M&A Insights and Outlooks in the Packaging and Industrial Industries: A Conversation with Brett Kornblatt of Stout
To help businesses, investors, and deal professionals better understand the evolving M&A market, Robert Connolly – a partner in and leader of LP’s Corporate Practice Group – shares a series of conversations with M&A experts.
Below is his conversation with Brett Kornblatt, who is Managing Director of Industrials-Packaging at Stout, a global advisory firm that specializes in corporate finance, accounting and transaction advisory, valuation, financial disputes, claims, and investigations. Brett shares insights on the state of the M&A activity, especially in the packaging and industrial industries.
Brett has over 15 years of experience advising clients on a range of M&A, strategic advisory, and capital-raising transactions.
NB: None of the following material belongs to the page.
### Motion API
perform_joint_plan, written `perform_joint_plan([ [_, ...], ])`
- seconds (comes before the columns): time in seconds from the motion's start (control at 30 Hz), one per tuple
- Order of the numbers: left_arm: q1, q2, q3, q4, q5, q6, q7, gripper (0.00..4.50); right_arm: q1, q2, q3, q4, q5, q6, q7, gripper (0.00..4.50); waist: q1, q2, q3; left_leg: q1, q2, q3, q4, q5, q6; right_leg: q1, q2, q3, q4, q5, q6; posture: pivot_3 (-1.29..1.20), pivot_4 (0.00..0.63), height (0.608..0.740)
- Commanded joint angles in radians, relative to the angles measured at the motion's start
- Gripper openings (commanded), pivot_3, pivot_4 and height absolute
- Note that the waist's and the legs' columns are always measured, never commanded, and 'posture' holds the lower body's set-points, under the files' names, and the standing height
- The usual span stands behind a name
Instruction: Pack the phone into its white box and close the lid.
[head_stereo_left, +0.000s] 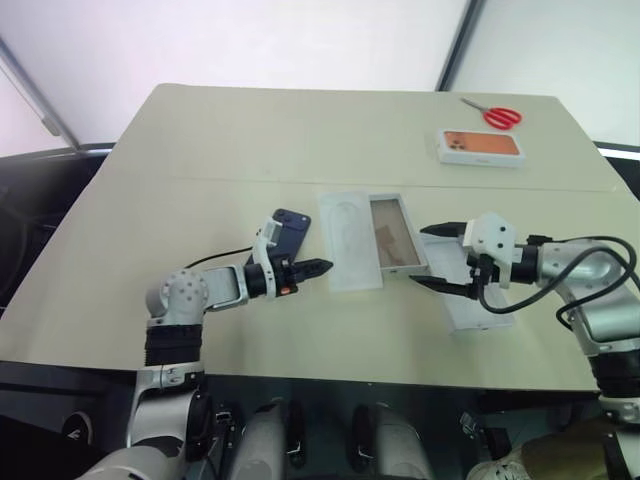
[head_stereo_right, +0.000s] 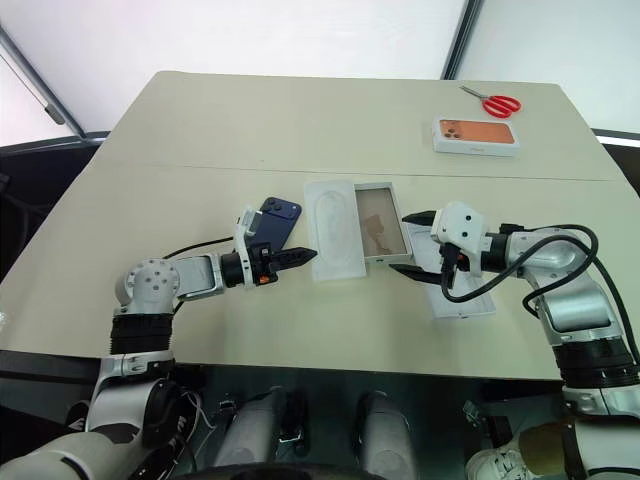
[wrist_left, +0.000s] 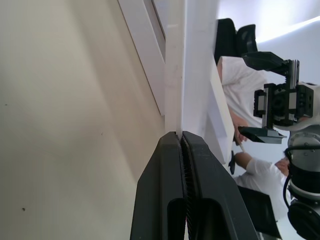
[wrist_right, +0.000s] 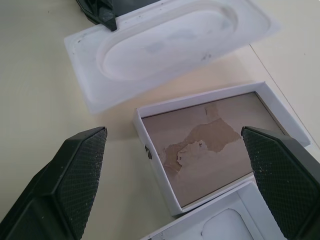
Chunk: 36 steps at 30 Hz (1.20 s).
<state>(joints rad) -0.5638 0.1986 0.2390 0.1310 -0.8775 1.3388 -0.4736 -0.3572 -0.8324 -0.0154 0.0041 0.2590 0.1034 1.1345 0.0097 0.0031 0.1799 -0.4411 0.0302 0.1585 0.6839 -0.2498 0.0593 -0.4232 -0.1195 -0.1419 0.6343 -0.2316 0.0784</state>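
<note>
The dark navy phone (head_stereo_left: 291, 227) lies flat on the table just behind my left gripper (head_stereo_left: 318, 268). That gripper is shut, with its tips pinching the near left edge of a thin white insert (head_stereo_left: 350, 240); the left wrist view shows the insert's edge (wrist_left: 176, 75) rising from between the closed fingers. To the right of the insert sits the white box (head_stereo_left: 428, 258), empty, its brownish floor worn. My right gripper (head_stereo_left: 440, 257) hovers open beside the box's right wall, nothing between its fingers. The lid (head_stereo_left: 480, 312) lies inside-up under the right hand.
A white box picturing an orange phone (head_stereo_left: 480, 146) and red-handled scissors (head_stereo_left: 497, 115) lie at the far right of the beige table (head_stereo_left: 200, 150). A black cable trails along my left forearm.
</note>
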Motion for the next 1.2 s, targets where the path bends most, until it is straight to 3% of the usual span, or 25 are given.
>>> perform_joint_plan([
  [0.03,0.003,0.024,0.047,0.003,-0.007,0.006,0.020,0.01,0.003,0.012,-0.007,-0.030,0.018,0.007,-0.002,4.50,-0.001,0.000,0.000,0.000,0.000,0.000,0.000,0.000,0.000,0.000,0.000,0.000,0.000,0.000,0.000,0.00,0.150,0.738],
  [0.3,-0.055,0.048,0.063,-0.055,0.050,-0.171,0.058,0.01,-0.080,0.065,0.101,0.104,-0.084,-0.058,0.010,4.50,0.001,0.000,0.001,-0.001,0.000,0.000,0.000,0.000,0.000,-0.001,0.000,0.000,0.000,0.000,0.000,0.00,0.150,0.738],
  [0.47,-0.104,0.056,0.123,-0.008,0.007,-0.125,0.087,0.01,-0.171,0.106,0.176,0.208,-0.125,-0.062,0.056,4.50,-0.001,-0.001,0.001,-0.001,0.000,0.000,0.000,0.000,0.000,-0.001,0.001,0.000,0.000,0.000,0.000,0.00,0.150,0.738],
  [0.57,-0.158,0.070,0.195,0.076,-0.022,-0.091,0.132,0.00,-0.227,0.111,0.237,0.324,-0.204,-0.135,0.086,3.62,-0.008,-0.001,0.001,-0.001,0.000,0.000,0.000,0.000,0.000,-0.001,0.002,-0.001,0.000,0.000,0.000,0.00,0.150,0.738],
  [0.77,-0.177,0.074,0.228,0.085,-0.061,-0.015,0.148,0.00,-0.265,0.133,0.261,0.407,-0.222,-0.187,0.121,0.39,-0.007,-0.001,0.001,-0.001,-0.001,0.001,0.000,0.001,0.000,-0.001,0.001,-0.001,0.000,0.000,0.001,0.00,0.150,0.738],
  [0.8,-0.173,0.071,0.229,0.075,-0.054,-0.026,0.155,0.00,-0.270,0.140,0.260,0.410,-0.219,-0.186,0.123,0.05,-0.007,-0.001,0.001,-0.001,-0.001,0.001,0.000,0.001,0.000,-0.001,0.002,-0.001,0.000,0.000,0.001,0.00,0.150,0.738],
  [1.03,-0.204,0.035,0.298,0.083,-0.125,0.007,0.208,0.00,-0.218,0.172,0.257,0.226,-0.158,-0.110,0.153,0.05,-0.021,-0.001,0.001,-0.001,0.000,0.000,0.000,0.001,-0.001,-0.001,0.002,-0.001,0.001,0.000,0.001,0.00,0.150,0.738],
  [1.2,-0.225,0.032,0.318,0.090,-0.157,0.028,0.227,0.00,-0.164,0.201,0.265,0.091,-0.166,-0.033,0.096,0.05,-0.021,-0.001,0.001,-0.001,0.000,0.000,0.000,0.001,-0.001,-0.001,0.001,0.000,0.001,0.000,0.001,0.00,0.150,0.738],
])
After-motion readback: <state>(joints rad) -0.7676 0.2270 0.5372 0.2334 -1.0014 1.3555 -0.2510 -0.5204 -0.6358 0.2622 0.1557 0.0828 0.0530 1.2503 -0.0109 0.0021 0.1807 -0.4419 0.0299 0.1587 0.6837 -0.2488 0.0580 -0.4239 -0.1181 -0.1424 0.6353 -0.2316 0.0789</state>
He has completed numerous transactions for private equity-owned portfolio companies, public corporations, and founder-owned businesses, focusing on the packaging sector.
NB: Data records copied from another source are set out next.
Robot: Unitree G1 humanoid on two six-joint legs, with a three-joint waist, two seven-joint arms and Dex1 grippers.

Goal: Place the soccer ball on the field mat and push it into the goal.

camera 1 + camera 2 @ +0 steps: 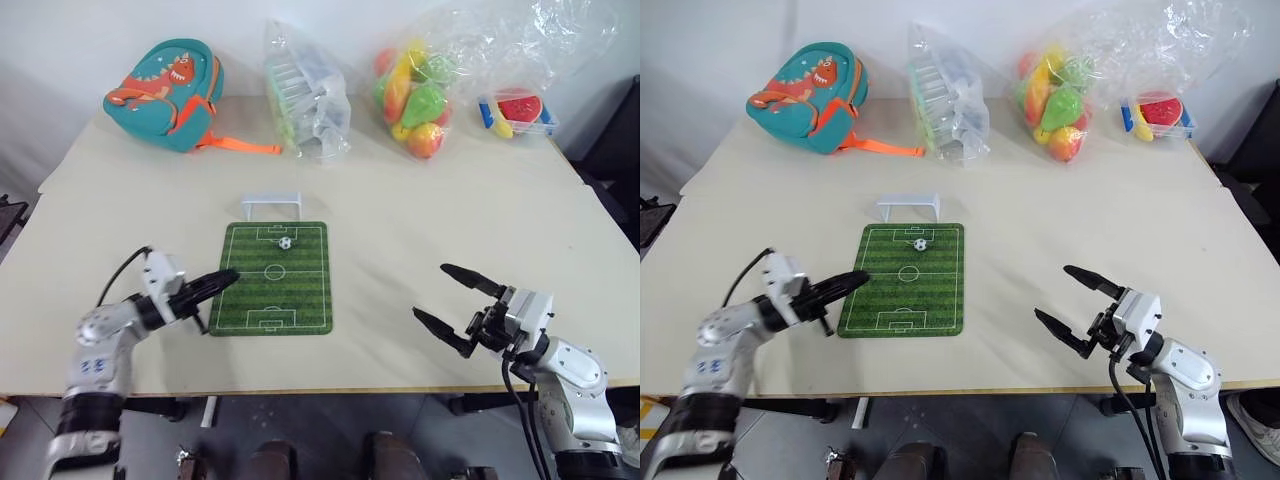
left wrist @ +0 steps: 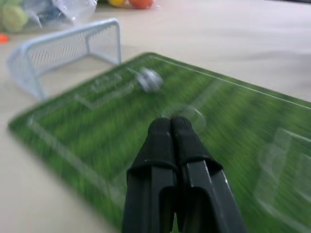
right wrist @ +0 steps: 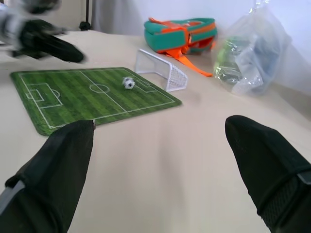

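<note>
With the soccer ball [image 1: 285, 242] already on the field mat [image 1: 272, 279], near its far end and just short of the goal [image 1: 271, 205], the push is the step in hand.

Since the ball sits a little off the goal's middle line, the left tool [image 1: 222, 279], its two black fingers pressed together into one blunt tip, would do best to come in low behind the ball and nudge it gently and straight, so it rolls between the posts rather than glancing off or skipping off the mat. That arm reaches in level from the mat's left edge, angled toward the centre circle, well short of the ball. The right tool [image 1: 447, 295] hangs over bare counter [image 1: 420, 210] to the mat's right, jaws wide apart and holding nothing.
</note>
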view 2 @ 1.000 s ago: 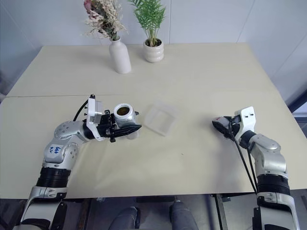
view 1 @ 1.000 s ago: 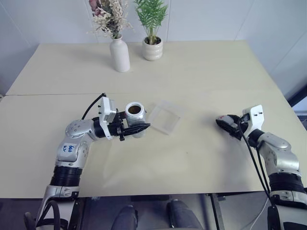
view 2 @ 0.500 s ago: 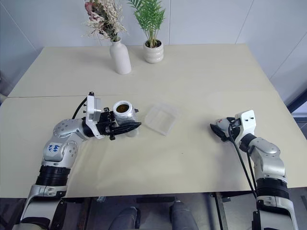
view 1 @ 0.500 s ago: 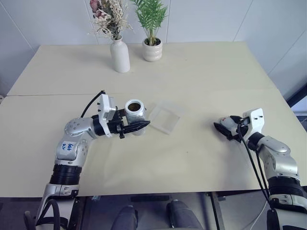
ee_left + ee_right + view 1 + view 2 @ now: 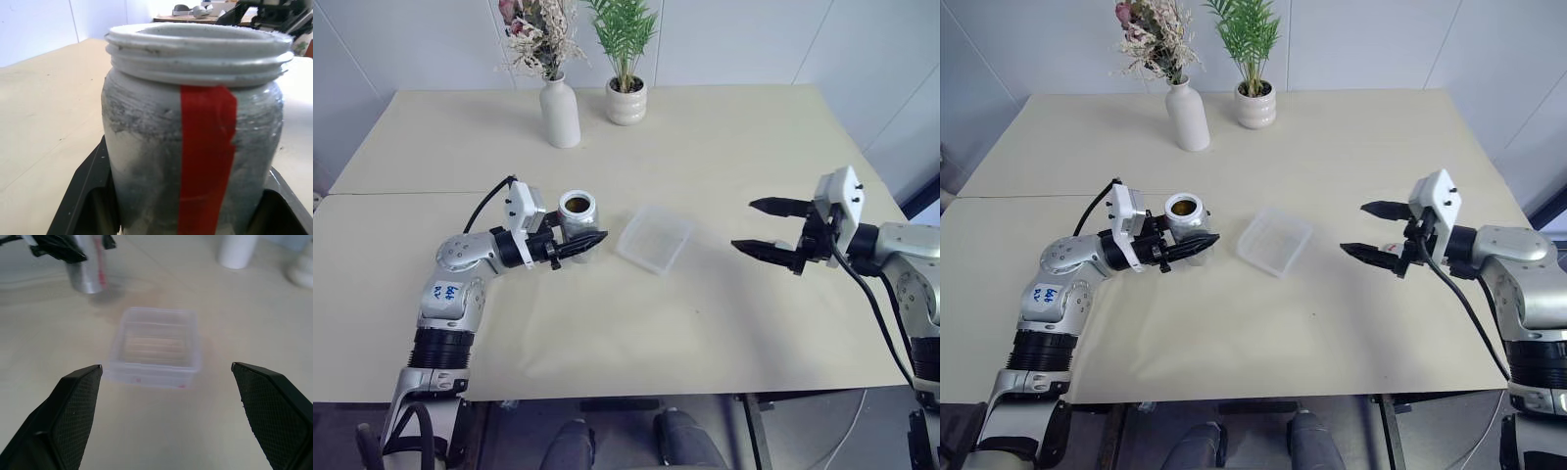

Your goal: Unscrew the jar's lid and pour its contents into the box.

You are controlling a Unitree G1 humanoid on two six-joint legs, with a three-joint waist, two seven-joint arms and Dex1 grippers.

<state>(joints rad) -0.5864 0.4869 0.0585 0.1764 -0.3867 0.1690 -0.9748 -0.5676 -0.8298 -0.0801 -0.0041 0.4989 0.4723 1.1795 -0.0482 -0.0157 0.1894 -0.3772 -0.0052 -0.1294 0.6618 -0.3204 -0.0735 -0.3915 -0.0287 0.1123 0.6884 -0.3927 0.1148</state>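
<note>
The jar (image 5: 578,221), clear with a strip of red tape (image 5: 204,147), stands upright and lidless in my left gripper (image 5: 590,235), which is shut on its body just above the table. Brownish contents (image 5: 577,204) show through its open mouth. The box (image 5: 654,238), shallow frosted plastic, lies on the table just right of the jar. My right gripper (image 5: 743,224) hovers to the right of the box, pointing at it, open and holding nothing; its wrist view looks down on the box (image 5: 155,345) between the fingers. The lid is out of view.
A white vase (image 5: 560,116) with dried flowers and a white pot (image 5: 625,101) with a green plant stand at the back of the table. A seam (image 5: 401,192) crosses the tabletop behind the jar. The table's front edge (image 5: 636,397) is near.
My right gripper has opened, lifted off the table and swung left toward the box. My left gripper, still shut on the jar, has shifted only slightly.
</note>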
The responses below have been edited slightly for brevity and clarity.
Market Overview
How would you describe the current state of the lower middle market M&A environment?
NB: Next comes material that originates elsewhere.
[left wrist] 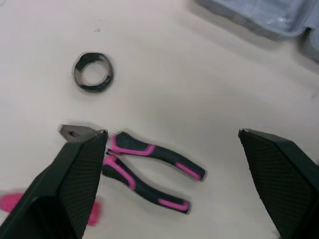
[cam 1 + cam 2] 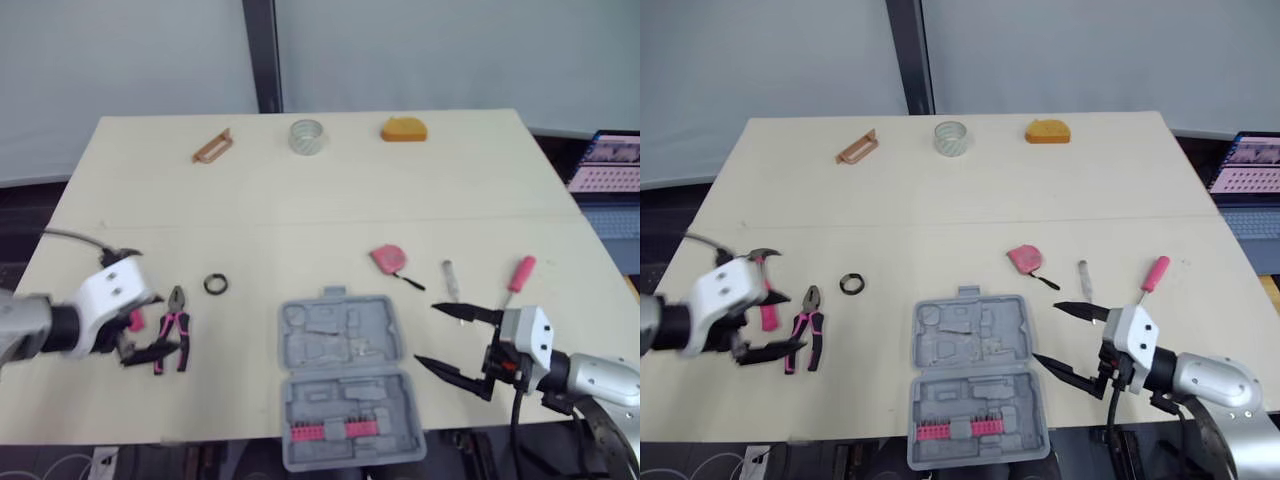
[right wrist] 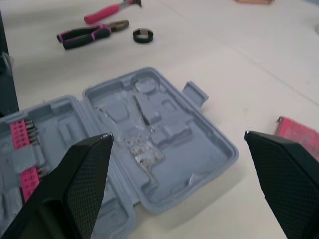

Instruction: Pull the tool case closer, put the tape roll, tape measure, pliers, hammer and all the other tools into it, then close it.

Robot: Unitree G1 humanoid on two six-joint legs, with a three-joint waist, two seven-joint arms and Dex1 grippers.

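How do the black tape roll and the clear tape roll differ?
The black tape roll is small and dark and lies near the pliers; the clear tape roll is larger, see-through, and sits at the far side of the table. Both lie flat, outside the tool case.

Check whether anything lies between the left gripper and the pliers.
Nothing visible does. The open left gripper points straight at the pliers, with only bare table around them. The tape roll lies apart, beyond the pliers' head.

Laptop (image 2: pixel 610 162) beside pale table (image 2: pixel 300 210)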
The M&A environment remains in a state of transition. On the one hand, the market is open. Capital is available – albeit more expensive relative to a couple of years ago – buyers express interest in transacting and seek quality acquisition opportunities. We see that in activity from sponsors, as there has been a lot of participation in auctions.
On the other hand, many sellers remain on the sidelines due to recent performance challenges. Moreover, the bid-to-ask spread remains. There is still a gap, although we think that gap is shrinking. Frankly, I think the most significant factor right now is that buyers’ appetite for risk is fairly low, despite the desire to put money to work.
In terms of risk, what are some areas where buyers are most sensitive?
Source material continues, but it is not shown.